Drawing on an extensive history of mergers and acquisitions (M&As) and joint ventures for both technology and nontechnology firms, the authors evaluate market reactions to firm announcements of such transactions. Their research reveals that immediately following the announcements, M&As outperform joint ventures but that, over time, the reverse holds.
How Is This Research Useful to Practitioners?
Considering an extensive number of transactions subject to rigorous vetting, the authors study the financial performance of M&As and joint ventures. They consider whether firm performance immediately after the announcement can be used as an accurate gauge of longer-term performance. To this end, the authors develop several hypotheses to which they subject the firms under consideration on both a short- and a long-term basis.
Robust parsing and analysis of the data reveal that M&As, driven more by IT firms than by non-IT firms, lead to what turns out to be fleeting superior performance in the short term relative to joint ventures. Markets over the longer term judge firms experiencing M&As less able to digest and realize the benefits of joint research and development efforts compared with firms experiencing joint ventures. Interestingly, the better performance of joint ventures over the long term is driven by non-IT firms.
Sell-side analysts who cover firms in the secondary market as well as investment bankers involved in the underwriting process will find this study valuable.
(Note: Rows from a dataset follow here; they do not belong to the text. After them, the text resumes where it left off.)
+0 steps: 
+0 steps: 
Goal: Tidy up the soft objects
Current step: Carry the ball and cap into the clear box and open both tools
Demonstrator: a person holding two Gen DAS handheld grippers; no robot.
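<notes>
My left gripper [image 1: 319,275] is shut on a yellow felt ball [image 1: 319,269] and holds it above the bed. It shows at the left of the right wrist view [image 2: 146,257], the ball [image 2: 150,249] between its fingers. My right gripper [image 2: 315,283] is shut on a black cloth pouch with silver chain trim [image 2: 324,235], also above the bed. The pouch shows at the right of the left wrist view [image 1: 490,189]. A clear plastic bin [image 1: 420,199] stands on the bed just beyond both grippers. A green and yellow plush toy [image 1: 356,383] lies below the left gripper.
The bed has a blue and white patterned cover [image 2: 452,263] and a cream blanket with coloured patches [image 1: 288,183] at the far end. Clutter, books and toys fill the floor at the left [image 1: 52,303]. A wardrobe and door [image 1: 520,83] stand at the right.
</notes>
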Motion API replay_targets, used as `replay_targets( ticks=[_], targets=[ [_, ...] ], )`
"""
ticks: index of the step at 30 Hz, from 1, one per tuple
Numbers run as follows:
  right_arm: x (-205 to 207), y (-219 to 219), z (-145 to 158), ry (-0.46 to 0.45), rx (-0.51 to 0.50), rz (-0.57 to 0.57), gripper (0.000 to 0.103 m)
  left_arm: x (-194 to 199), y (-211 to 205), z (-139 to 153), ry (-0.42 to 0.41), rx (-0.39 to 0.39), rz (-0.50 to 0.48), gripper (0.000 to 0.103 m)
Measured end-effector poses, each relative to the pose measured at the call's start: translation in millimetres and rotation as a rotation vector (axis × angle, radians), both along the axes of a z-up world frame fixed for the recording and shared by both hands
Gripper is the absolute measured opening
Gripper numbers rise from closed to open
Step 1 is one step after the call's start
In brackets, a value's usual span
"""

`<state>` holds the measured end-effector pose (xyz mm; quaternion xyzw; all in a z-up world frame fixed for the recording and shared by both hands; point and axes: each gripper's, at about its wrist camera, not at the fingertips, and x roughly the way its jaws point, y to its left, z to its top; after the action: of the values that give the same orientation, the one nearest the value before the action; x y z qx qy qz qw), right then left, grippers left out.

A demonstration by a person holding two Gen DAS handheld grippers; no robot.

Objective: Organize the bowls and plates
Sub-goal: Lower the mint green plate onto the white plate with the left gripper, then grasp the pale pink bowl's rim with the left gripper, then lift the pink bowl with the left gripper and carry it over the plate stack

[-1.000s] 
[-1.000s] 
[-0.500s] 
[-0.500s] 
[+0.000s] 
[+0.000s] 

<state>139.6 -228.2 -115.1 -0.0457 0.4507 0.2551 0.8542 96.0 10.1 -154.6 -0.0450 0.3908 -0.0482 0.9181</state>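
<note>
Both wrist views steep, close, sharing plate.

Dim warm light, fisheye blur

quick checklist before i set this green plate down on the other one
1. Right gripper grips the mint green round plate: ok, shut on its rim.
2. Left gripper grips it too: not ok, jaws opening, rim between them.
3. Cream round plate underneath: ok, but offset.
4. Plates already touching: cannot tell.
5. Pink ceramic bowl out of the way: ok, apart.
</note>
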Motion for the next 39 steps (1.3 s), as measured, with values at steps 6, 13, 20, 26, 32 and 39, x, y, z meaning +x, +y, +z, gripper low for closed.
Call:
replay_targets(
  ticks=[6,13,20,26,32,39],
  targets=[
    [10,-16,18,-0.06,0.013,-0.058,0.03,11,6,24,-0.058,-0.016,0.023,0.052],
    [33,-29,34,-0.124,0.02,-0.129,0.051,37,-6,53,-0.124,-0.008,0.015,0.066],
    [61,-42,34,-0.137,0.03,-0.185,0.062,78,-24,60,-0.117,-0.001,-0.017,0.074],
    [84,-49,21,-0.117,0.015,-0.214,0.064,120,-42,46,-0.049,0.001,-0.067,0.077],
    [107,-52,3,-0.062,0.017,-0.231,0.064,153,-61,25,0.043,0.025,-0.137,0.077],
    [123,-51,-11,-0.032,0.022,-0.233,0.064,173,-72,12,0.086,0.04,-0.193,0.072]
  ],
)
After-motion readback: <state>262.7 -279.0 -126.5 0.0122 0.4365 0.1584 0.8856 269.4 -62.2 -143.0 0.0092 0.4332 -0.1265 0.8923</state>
So, too, will portfolio managers who draw on such inputs for asset allocation decisions.
How Did the Authors Conduct This Research?
The authors expand on the existing literature on firm tie-ups. They consider an extensive sample of transactions from January 1995 to December 2003 and use LexisNexis Academic and Factiva databases for articles in newswires and press releases, aggregate news sources, and newspapers. The final sample consists of 115 joint ventures and 133 M&As, broken out further into 44 joint ventures and 88 M&As of IT firms and 71 joint ventures and 45 M&As of non-IT firms.
Accounting data from the Compustat annual database is the source of performance information. Return on assets, operating return on assets, operating cash flow return on assets, and Tobin’s q are the performance metrics that the authors use. They also consider qualitative drivers of performance present or absent at the time of the announcement—for example, a management shake-up or industry pressure to merge. Factor-based regressions using data for both M&As and joint ventures over the short and long term help affirm or refute performance results from the transactions. Finally, the authors use robustness tests for both time frames to test the validity of their findings.
They evaluate performance both at the time of the M&A or joint venture announcement and over a longer (three-year) period after the announcement. The shorter-term market perception of M&As accords them greater value for the perceived benefit of a more intense research and development effort that would ensue from the merger. The longer-term view—that such transactions leave firms incapable of incorporating new research and development effectively—is less sanguine. The results for joint ventures are the opposite of those for M&As in both time frames.
Firm valuation is a nuanced process. How a firm performs over time is a function of its financial viability and ability to establish itself in a competitive marketplace but also derives from investor perception. The authors have contributed importantly to an ongoing debate in an area of research that continues to evolve. Practitioners would do well to consider the implications.